Interestingly, when using adolescents’ own reports of neighborhood collective efficacy, which were weakly correlated with their PCGs’, there was little to no variation in the probability of firearm homicide exposure between levels of collective efficacy. Previous research has likewise observed inconsistencies between adolescents’ and their parents’ perceptions of collective efficacy and in their associations with youth violence exposure and outcomes (Gard et al. 2021; Fagan et al. 2014; Johnson et al. 2011). Future research should further investigate these differences, as well as how perceived neighborhood collective efficacy relates to actual social ties, informal social control behavior, and community firearm violence (Magee 2020).

Additional research is also needed to better understand how neighborhood collective efficacy can be fostered, including, for example, through safe and inclusive community centers, improvements to the built environment (e.g., parks, outdoor spaces, sidewalks), organized community groups and activities (e.g., volunteering, cultural activities, arts projects, sports), or collective efficacy training programs (Breedvelt et al. 2022; Ohmer 2016).
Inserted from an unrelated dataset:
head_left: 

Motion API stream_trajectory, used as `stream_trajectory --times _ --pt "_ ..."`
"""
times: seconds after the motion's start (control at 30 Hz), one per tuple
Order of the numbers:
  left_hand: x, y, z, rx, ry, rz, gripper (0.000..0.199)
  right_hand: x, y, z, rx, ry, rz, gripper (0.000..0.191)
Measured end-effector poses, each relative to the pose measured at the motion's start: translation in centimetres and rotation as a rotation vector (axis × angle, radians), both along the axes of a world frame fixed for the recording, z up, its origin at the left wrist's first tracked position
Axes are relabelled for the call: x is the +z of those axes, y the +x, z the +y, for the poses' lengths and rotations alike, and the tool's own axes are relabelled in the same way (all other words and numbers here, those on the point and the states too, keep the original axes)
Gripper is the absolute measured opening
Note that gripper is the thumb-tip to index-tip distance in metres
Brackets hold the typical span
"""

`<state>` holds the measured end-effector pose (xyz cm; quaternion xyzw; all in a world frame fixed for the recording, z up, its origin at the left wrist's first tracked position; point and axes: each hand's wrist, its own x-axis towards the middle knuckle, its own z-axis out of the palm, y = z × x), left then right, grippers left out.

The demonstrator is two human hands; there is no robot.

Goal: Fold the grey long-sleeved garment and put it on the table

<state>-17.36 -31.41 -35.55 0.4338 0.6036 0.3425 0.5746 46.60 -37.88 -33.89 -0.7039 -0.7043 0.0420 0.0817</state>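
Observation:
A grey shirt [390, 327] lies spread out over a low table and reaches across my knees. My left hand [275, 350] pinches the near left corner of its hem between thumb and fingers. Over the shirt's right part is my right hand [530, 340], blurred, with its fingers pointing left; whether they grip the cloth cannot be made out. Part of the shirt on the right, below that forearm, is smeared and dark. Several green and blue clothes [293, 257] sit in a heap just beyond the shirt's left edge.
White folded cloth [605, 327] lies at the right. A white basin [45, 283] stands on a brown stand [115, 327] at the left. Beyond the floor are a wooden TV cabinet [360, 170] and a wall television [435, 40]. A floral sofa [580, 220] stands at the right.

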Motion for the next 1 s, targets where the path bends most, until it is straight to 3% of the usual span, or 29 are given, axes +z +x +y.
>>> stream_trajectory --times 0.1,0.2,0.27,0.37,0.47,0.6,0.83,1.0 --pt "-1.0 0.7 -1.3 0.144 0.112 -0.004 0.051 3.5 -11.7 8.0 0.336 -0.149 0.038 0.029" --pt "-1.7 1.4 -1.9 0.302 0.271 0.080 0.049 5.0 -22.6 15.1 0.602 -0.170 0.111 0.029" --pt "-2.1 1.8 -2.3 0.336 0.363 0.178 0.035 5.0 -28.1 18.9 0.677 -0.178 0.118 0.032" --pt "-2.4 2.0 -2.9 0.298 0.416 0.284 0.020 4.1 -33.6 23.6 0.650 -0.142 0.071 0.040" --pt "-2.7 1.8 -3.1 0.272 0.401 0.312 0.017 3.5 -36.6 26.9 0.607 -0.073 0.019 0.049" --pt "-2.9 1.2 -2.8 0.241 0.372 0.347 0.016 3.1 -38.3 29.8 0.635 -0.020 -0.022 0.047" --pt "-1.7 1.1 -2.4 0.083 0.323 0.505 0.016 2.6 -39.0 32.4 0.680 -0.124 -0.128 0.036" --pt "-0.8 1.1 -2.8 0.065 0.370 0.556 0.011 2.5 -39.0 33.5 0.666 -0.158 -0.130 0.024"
Community-based violence intervention programs, which utilize credible messengers who work to disrupt violence and are well-known to the communities they serve, may also facilitate collective efficacy by building relationships with community members, shifting community norms, and organizing community-based peacebuilding events (Corburn et al. 2021). However, programs and community members alike need access to institutional supports, including adequate funding for such supportive services, linkages with established neighborhood organizations and external resources from public sector organizations (e.g., public safety, government), to develop collective efficacy and sustain violence prevention efforts (Ohmer 2016).

Limitations

This study has limitations. First, our results are primarily descriptive and are not intended to establish causality, directionality, or statistical significance. Second, we are likely underestimating the full scope of adolescents’ environmental exposure to firearm violence because data on nonfatal shootings were not available and we used a dichotomous measure of firearm homicide exposure. Questions remain about whether and how neighborhood collective efficacy affects the risk, or mitigates the effects, of repeated exposure to fatal and nonfatal firearm violence, in both unadjusted and more fully adjusted analyses. Third, while our estimates are weighted to statistically represent youth born in large US cities between 1998 and 2000, they may not generalize to youth in rural areas or smaller cities or to youth born in different time periods

Conclusion

Environmental exposure to firearm violence is common and unequally distributed among adolescents in the USA, reflecting the concentration of structural disadvantage in minoritized communities. Although household socioeconomic status contributes to these inequities, cohesive and trusting community relationships and the capacity for collective action may additionally mitigate firearm violence risk. Given well-documented consequences of firearm violence exposure on the health and well-being of young people, comprehensive violence prevention strategies should not only increase the resilience of individuals and families through income support policies, but also build on neighborhood strengths by fostering collective efficacy.